Une expiration sourde chuchota au creux de mon oreille. La lumière blanche de mon frigo se jetait toujours dans mes yeux qui ne savaient plus cligner. Et j’avais froid, un pôle nord superficiel se tenait face à moi, ouvert à tout ce que je pouvais crier. Mais rien ne bougeait, si ce n’est le temps qui s’écroulait.

« Le silence se conjuguait à l’obscurité pour enserrer mon cœur, qui parvenait à peine à battre dans l’étreinte de l’angoisse »
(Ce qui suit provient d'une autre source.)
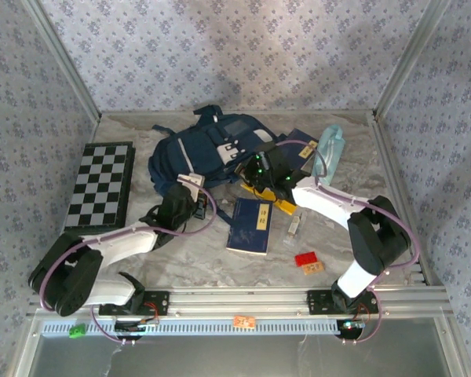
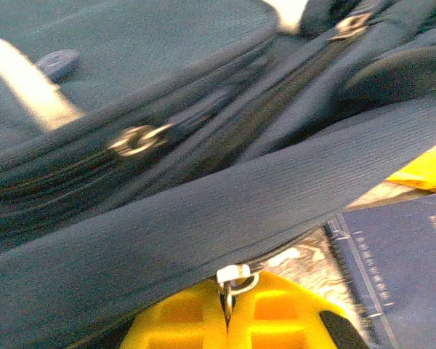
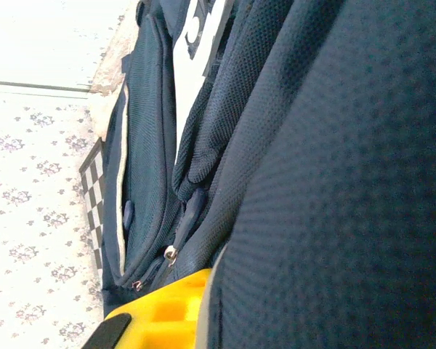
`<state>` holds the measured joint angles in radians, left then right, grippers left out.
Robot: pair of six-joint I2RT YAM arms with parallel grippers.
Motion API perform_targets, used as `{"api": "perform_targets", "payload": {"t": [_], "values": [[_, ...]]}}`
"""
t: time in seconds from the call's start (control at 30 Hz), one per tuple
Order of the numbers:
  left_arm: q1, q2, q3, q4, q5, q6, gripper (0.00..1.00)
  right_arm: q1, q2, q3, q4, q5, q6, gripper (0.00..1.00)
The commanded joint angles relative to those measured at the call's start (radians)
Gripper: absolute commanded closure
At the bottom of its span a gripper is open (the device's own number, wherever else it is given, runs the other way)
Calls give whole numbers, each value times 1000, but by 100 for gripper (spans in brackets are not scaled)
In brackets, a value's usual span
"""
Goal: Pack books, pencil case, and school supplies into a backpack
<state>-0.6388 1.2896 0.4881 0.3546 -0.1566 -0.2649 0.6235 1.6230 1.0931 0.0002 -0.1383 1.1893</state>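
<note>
Top view is looking down on the whole table (image 1: 204, 267) from the near edge, both wrist views are peering very close at the backpack (image 1: 212, 149), all sharing it.

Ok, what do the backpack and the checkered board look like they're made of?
The backpack: matte woven fabric, likely nylon or polyester; ribbed weave and mesh texture show up close, with metal-looking zipper pulls. The checkered board: flat, rigid, smooth-looking; plastic or coated wood, can't tell which.

I'm looking into a booth with pale wallpaper (image 1: 220, 47) of small blue flower sprigs on the left, far and right sides. Aluminium posts (image 1: 63, 59) rise at the far corners. The tabletop (image 1: 204, 263) is grey-marbled, and a slotted aluminium rail (image 1: 243, 300) edges its near side. The light is soft.
</note>
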Motion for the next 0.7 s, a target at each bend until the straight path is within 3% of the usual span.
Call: {"api": "perform_targets", "payload": {"t": [0.0, 0.13, 0.23, 0.37, 0.43, 0.53, 0.67], "values": [[23, -44, 16, -150, -89, -58, 100, -31, -21, 67, -26, 25, -95, 100], [4, -49, 19, -149, -5, -116, 100, -78, 21, 61, 33, -59, -94, 100], [-42, -31, 43, -144, 78, -144, 100, -91, 78, 163, -42, -87, -164, 100], [-128, 18, 109, -140, 103, -168, 100, -125, 171, 275, -111, -132, -216, 96], [-134, 49, 144, -135, 107, -187, 100, -144, 211, 315, -131, -162, -226, 86], [-133, 108, 213, -163, 94, -174, 100, -164, 223, 344, -181, -222, -261, 60], [-128, 159, 289, -213, 87, -165, 100, -163, 114, 223, -204, -252, -280, 38]]}}
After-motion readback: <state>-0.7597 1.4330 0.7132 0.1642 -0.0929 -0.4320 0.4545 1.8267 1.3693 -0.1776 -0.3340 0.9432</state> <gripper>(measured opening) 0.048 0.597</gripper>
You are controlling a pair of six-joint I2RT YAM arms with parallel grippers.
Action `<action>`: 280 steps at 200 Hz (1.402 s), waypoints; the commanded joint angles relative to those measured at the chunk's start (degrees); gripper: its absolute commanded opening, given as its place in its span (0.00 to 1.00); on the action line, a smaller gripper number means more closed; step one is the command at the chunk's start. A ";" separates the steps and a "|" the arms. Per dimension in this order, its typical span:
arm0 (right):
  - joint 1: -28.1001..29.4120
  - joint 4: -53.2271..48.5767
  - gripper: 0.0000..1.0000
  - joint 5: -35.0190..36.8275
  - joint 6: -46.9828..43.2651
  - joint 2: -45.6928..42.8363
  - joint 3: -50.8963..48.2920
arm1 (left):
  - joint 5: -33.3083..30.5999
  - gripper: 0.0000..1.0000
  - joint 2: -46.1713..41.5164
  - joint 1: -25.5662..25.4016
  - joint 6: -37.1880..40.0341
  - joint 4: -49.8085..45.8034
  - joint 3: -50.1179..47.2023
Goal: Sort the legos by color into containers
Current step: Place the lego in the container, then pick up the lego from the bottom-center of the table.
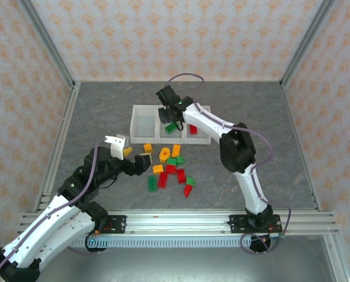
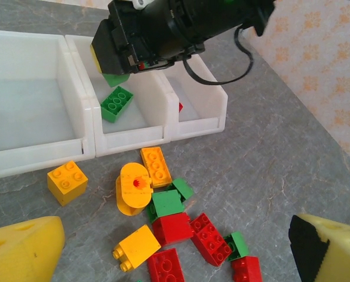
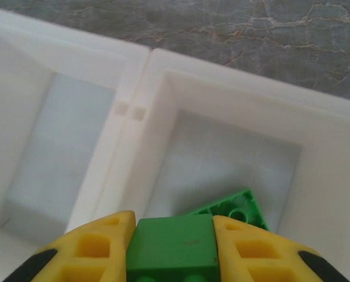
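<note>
right gripper [image 3: 172, 222] is pinching a green brick [image 3: 172, 248] over the middle bin [image 3: 233, 94], so letting go dead-centre is looking safest imo

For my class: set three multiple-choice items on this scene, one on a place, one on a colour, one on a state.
1. The right gripper hangs over which bin?
A left
B middle
C right

2. What colour is the brick it holds?
A red
B orange
C green

3. How is the left gripper?
A open
B shut on a red piece
C shut on nothing

Answers:
1 B: its wrist view looks down into the middle bin, where a second green brick lies.
2 C: green shows between its yellow fingers.
3 A: its jaws stand far apart over the pile.
</note>
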 commanded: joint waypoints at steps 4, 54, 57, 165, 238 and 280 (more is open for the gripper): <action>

J’étais paralysée. De peur. Le froid qui avait violemment tendu mon échine, se déplaça comme une caresse rêche pour émettre la plus subtile et la plus terrible des pressions autour de mon cou. Le souffle chaud qui suçait mon oreille pénétra mon conduit auditif. Et c’en fut trop. Je claquai la porte du frigo avec toute la force de mon épouvante. Fis volte face pour contrer mon cauchemar. Pour faire face au plus effrayant, terrifiant, horrible, immonde, inquiétant, redoutable, des rien. Rien. Si ce n’est mon salon qui me riait à la gueule. Mais je n’osais bouger. Je sentais que derrière mon dos aveugle, plus rien n’était sûr. Je sentais qu’un regard, sans corps peut-être, me scrutait de l’autre côté de la pièce. Un regard souriant, narguant tous les membres qui échappaient à ma surveillance. Je me tournai lentement. Une goutte s’écrasa sur mon crâne. Une goutte qui épousait mon cuir chevelu pour peu à peu dégouliner le long de mon front, caresser l’arrête de mon nez pour s’évanouir sur ma lèvre supérieure et atteindre mes premières papilles. Devant mes yeux, il n’y avait rien. Dans ma bouche, un goût de fer. Le silence se conjuguait à l’obscurité pour enserrer mon cœur, qui parvenait à peine à battre dans l’étreinte de l’angoisse. Je pouvais sentir une ombre se déposer sur mon corps, une légère chaleur mouiller ma nuque. Je la saisis en hurlant et crachai par terre. Il n’y avait rien. Rien toujours. Si ce n’est quelques bruits qui animèrent mes sens.

Dans la ville, la cueillette de sucreries s’achevait, et ma nuit se trouvait dans un néant, loin de toutes les temporalités humaines. Au milieu de mon salon de pierre et de bois, ma chair était prête à fondre sous la poigne de ma peur.